Dataset extract:
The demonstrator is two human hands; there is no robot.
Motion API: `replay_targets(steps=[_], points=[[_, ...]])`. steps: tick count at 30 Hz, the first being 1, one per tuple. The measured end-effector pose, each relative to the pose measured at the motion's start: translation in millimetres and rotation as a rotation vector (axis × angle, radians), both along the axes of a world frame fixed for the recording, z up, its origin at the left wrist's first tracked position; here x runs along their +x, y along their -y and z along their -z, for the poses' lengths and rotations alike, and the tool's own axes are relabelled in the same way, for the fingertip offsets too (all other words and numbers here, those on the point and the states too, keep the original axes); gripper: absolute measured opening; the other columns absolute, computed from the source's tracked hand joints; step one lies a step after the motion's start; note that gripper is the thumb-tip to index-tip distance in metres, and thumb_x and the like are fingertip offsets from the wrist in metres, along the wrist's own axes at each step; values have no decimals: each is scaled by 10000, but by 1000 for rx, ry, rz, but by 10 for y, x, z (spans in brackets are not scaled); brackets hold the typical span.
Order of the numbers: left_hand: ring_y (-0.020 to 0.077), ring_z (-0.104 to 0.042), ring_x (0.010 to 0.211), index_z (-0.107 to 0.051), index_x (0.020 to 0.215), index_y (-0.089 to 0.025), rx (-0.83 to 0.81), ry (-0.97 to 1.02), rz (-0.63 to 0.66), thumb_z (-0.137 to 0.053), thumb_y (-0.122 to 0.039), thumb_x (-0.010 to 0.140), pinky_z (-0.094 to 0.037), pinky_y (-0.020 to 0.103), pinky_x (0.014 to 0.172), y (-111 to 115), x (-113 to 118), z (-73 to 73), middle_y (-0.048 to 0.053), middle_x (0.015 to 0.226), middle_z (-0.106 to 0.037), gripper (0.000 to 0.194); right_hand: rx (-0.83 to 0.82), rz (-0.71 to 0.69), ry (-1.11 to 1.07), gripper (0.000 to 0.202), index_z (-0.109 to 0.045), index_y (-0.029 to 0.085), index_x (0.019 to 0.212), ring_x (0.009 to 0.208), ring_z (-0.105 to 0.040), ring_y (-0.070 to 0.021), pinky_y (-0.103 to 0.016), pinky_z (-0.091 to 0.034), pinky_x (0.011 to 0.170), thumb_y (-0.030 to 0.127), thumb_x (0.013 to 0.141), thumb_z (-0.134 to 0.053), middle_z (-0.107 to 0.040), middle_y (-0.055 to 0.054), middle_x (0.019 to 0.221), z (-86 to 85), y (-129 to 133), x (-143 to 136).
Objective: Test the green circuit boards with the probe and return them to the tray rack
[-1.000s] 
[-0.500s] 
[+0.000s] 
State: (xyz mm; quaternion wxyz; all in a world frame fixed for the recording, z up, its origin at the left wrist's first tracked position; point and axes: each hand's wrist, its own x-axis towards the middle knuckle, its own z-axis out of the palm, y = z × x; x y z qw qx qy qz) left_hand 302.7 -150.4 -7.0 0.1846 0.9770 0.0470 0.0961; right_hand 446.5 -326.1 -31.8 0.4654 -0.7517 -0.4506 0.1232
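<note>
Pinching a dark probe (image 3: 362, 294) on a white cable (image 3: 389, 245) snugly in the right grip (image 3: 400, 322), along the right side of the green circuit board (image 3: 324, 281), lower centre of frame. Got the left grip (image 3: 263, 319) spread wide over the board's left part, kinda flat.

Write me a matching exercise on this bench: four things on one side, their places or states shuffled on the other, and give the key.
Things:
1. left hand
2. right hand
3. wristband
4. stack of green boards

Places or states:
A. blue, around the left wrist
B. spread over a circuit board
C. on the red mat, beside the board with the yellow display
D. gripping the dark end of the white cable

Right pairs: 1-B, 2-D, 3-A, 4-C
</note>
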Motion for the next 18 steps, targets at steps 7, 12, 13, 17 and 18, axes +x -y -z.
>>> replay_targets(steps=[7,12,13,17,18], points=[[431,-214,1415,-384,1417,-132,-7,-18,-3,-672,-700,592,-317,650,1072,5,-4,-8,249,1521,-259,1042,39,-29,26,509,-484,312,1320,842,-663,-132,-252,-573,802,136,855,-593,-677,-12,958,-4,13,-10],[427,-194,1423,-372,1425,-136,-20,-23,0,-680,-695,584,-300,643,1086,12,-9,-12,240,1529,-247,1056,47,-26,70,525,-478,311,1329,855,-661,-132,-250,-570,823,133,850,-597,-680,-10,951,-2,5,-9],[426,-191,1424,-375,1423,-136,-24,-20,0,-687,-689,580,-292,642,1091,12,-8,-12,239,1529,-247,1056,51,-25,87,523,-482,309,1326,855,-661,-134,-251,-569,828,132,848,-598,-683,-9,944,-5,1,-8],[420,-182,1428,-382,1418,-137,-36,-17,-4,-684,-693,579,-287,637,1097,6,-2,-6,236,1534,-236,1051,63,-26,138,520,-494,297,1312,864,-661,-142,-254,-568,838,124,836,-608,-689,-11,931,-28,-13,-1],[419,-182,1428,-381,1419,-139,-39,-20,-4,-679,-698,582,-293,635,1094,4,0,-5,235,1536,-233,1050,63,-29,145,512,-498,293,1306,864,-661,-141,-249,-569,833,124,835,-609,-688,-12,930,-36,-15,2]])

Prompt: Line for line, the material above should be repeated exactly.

Response below:
The demonstrator is two human hands; there is no robot.
Motion API: `replay_targets(steps=[_], points=[[_, ...]])`. steps: tick count at 30 Hz, the first being 1, one per tuple. The measured end-effector pose, each relative to the pose measured at the motion's start: translation in millimetres and rotation as a rotation vector (axis × angle, radians), both along the axes of a world frame fixed for the recording, z up, its origin at the left wrist's first tracked position; here x runs along their +x, y along their -y and z along their -z, for the poses' lengths and rotations alike, and the tool's own axes are relabelled in the same way, for the fingertip offsets too (all other words and numbers here, those on the point and the states too, keep the original axes); gripper: absolute measured opening; the other columns absolute, computed from the source's tracked hand joints; step one lies a step after the motion's start; note that gripper is the thumb-tip to index-tip distance in metres, and thumb_x and the like are fingertip offsets from the wrist in metres, along the wrist's own axes at each step; values have no decimals: each is scaled by 10000, but by 1000 for rx, ry, rz, but by 10 for y, x, z (spans in brackets are not scaled); brackets hold the typical span.
Order of the numbers: left_hand: ring_y (-0.020 to 0.077), ring_z (-0.104 to 0.042), ring_x (0.010 to 0.211), index_z (-0.107 to 0.051), index_x (0.020 to 0.215), index_y (-0.089 to 0.025), rx (-0.83 to 0.81), ry (-0.97 to 1.02), rz (-0.63 to 0.66), thumb_z (-0.137 to 0.053), thumb_y (-0.122 to 0.039), thumb_x (-0.010 to 0.140), pinky_z (-0.094 to 0.037), pinky_y (-0.020 to 0.103), pinky_x (0.014 to 0.172), y (-111 to 115), x (-113 to 118), z (-73 to 73), middle_y (-0.048 to 0.053), middle_x (0.015 to 0.226), middle_z (-0.106 to 0.037), gripper (0.000 to 0.194); right_hand: rx (-0.83 to 0.82), rz (-0.71 to 0.69), ry (-1.11 to 1.07), gripper (0.000 to 0.202), index_z (-0.109 to 0.045), index_y (-0.029 to 0.085), index_x (0.019 to 0.212), ring_x (0.009 to 0.208), ring_z (-0.105 to 0.040), ring_y (-0.070 to 0.021), pinky_y (-0.103 to 0.016), pinky_z (-0.091 to 0.034), pinky_x (0.011 to 0.170), thumb_y (-0.030 to 0.127), thumb_x (0.013 to 0.141), thumb_z (-0.134 to 0.053), middle_z (-0.107 to 0.040), middle_y (-0.055 to 0.054), middle_x (0.019 to 0.221), z (-86 to 85), y (-129 to 133), x (-143 to 136).
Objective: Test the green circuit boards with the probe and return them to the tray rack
[-1.000s] 
[-0.500s] 
[+0.000s] 
State: (xyz mm; quaternion wxyz; all in a world frame fixed for the recording, z up, its origin at the left wrist's first tracked position; point and axes: each hand's wrist, its own x-axis towards the middle knuckle, its own z-axis out of the palm, y = z × x; x y z qw qx qy qz) left_hand 302.7 -150.4 -7.0 0.1846 0.9770 0.0470 0.0961; right_hand 446.5 -326.1 -31.8 0.4654 -0.7517 -0.4506 0.1232
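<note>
Pinching a dark probe (image 3: 362, 294) on a white cable (image 3: 389, 245) snugly in the right grip (image 3: 400, 322), along the right side of the green circuit board (image 3: 324, 281), lower centre of frame. Got the left grip (image 3: 263, 319) spread wide over the board's left part, kinda flat.

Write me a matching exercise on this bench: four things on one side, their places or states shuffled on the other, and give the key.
Things:
1. left hand
2. right hand
3. wristband
4. stack of green boards

Places or states:
A. blue, around the left wrist
B. spread over a circuit board
C. on the red mat, beside the board with the yellow display
D. gripping the dark end of the white cable

Right pairs: 1-B, 2-D, 3-A, 4-C
</note>
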Motion for the next 18 steps, targets at steps 7, 12, 13, 17 and 18, axes +x -y -z.
>>> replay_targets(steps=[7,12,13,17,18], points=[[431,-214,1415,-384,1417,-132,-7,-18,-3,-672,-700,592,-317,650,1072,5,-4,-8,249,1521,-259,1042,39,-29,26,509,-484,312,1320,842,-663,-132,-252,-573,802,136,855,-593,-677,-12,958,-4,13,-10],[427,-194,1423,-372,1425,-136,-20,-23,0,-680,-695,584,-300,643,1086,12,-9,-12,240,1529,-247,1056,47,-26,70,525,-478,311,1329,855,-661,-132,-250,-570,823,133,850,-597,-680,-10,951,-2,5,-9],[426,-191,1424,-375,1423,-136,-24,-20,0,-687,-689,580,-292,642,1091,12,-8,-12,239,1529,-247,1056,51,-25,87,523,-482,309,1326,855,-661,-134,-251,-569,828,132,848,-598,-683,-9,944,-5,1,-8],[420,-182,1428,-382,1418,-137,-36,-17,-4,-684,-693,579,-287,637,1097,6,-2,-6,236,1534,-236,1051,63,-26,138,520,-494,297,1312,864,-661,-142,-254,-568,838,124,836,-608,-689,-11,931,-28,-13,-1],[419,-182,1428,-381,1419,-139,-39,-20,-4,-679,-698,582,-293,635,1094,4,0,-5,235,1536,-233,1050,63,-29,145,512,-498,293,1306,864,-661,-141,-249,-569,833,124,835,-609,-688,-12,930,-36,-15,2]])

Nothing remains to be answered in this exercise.